Una convulsión rítmica, atávica,
como de tambores lejanos me despierta, ¿será por eso que me duele tanto la cabeza?
El sol me golpea de lleno y me cuesta unos segundos ubicarme.
ESPACIOS
DESTERRADOS PRESENTA: 'THE LAST WOMAN ALIVE!'
Nota: Fotografías
tomadas con un viejo teléfono roto encontrado por la calle. En ningún momento
se busca una imagen ideal y cuidada, esto no es un anuncio.
Definitivamente no
reconozco este lugar, un vacío con algunos vehículos desperdigados como único
signo de vida. Alcanzo a vislumbrar un edificio que imagino reconocer, creo que
era un banco. Me desvío hacia el lateral, hacia una fuente destrozada que para
mi boca pastosa representa un manantial.
De
repente una imagen golpea a mi memoria.
Todo empezó con una crecida del
río, algo natural, nada tan preocupante como la depresión con la
que cargaba desde semanas atrás… de no ser porque hacía meses que ya no llovía
en ningún punto del planeta, bufff.
No
puedo soportar este calor. Corro a refugiarme bajo el edificio.
¡NO!
Conforme entro el techo desaparece por arte de magia. Observo cómo poco a poco todo va desvaneciéndose a mi alrededor. Aterrada ante el previsible destino que me acecha, bajo las escaleras mecánicas con un ojo puesto a mi espalda.
Pero detrás ya no hay nada… ni tampoco delante.
La realidad está mutando,
degradándose rápidamente hasta devenir páramo. Noto la presión sobre mis
hombros, es como si el cielo se estuviera tragando todo, incluso los colores.
Lo curioso es que en su desnudez
comienzo a identificar los viejos lugares por los que transitaba los días junto a
mis amistades.
‘¿Tú crees que será como los demás?’, me
preguntaba una amiga justo aquí, en la
universidad donde tantos ratos muertos pasé.
‘Esa de ahí es mala gente’, ‘pues anda que esa, menuda arpía, ¿sabes lo de…?’, reíamos sentadas en esta terracita en la que miles de chismes fueron comentados.
Cómo me apetecería un
refresco… o al menos disfrutar de su aire acondicionado.
El gimnasio, mecenas de estas nalgas tersas, de acero, ‘tengo que adelgazar que llega el verano’, solía pensar.
Y otro largo etcétera.
Qué más da, ya no
soporto la caminata, ya no me aguanto más a mí misma. Aun envuelta en una
soledad que no deja paso ni siquiera al sonido de los animales o al ruido de
las piedras, me sigo sintiendo a merced de la carretera. Como si la ausencia de
ciudad dejará desnuda su estructura, una gigante y raída autopista donde no hay
lugar para mis pies.
Le grito al cielo y persigo mi sombra, buscando sentirme acompañada.
Cada vez que la acorralo se escapa un poco más lejos hasta que me doy cuenta de que no soy yo si no la silueta de un hombre, obligándome eternamente a estar un paso por detrás.
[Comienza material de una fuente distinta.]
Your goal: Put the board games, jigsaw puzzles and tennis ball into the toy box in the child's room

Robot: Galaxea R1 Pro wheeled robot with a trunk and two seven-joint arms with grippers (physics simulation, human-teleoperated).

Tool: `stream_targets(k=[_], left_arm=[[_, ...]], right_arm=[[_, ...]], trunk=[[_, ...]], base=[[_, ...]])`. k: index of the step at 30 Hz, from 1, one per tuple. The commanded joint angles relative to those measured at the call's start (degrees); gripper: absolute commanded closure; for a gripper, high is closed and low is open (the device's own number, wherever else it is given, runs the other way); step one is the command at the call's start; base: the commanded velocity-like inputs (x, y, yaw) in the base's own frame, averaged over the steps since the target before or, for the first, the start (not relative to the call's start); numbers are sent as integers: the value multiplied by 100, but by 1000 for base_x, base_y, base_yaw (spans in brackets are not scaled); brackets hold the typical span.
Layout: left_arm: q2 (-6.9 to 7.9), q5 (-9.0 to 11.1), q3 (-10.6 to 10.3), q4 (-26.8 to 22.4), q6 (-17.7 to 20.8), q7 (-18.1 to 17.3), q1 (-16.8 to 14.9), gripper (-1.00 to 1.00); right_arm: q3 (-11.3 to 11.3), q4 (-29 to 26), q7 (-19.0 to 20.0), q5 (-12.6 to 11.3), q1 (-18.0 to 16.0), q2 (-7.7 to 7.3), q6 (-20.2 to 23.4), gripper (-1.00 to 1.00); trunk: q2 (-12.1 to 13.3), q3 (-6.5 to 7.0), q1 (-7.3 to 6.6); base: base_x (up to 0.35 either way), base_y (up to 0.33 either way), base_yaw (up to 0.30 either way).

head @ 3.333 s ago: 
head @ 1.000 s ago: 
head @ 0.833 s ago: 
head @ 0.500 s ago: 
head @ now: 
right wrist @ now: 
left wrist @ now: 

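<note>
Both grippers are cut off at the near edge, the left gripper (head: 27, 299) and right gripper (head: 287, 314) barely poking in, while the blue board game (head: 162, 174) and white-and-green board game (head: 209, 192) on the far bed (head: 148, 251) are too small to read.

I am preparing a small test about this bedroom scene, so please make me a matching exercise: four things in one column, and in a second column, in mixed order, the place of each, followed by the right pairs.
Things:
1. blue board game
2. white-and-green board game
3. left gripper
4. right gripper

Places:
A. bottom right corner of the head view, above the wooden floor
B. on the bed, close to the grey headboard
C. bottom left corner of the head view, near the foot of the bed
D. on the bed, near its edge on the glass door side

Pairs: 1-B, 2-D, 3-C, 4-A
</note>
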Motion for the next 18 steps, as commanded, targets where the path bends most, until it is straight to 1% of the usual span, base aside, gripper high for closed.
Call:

Entonces, dándose cuenta de la farsa, de mi desinterés, le hago desaparecer.
Aturdida, levanto la mirada y contemplo el skyline de la ciudad.
No
hay vuelta atrás. Curiosamente respiro aliviada, por primera vez no siento
ningún tipo de presión, obligación o cliché. Hasta soy capaz de captar y entender los
delirios urbanísticos, tan unidos a mi piel que
condicionaban mi pensamiento sin que lo apreciara lo más mínimo.
Camino con la falta de preocupación de quien ha sido desterrada y por ello ya no puede perder nada. No necesito un hogar feliz, no deseo estar continuamente comunicada con mi alrededor.
Disfruto del tiempo que me queda.
Como cuando luchas por recordar los nombres de quienes serán tus nuevos
compañeros, capto la especificidad de cada piedra y rastrojo.
Finalmente, llego a lo
que antes fueron las vías de tren; en lugar de ser sinónimo de un camino
dirigido y sin espacio para la sorpresa, su trazado se ha transformado en un trabalenguas
donde me aguardan mis últimas aventuras y, quizás, alguna recompensa.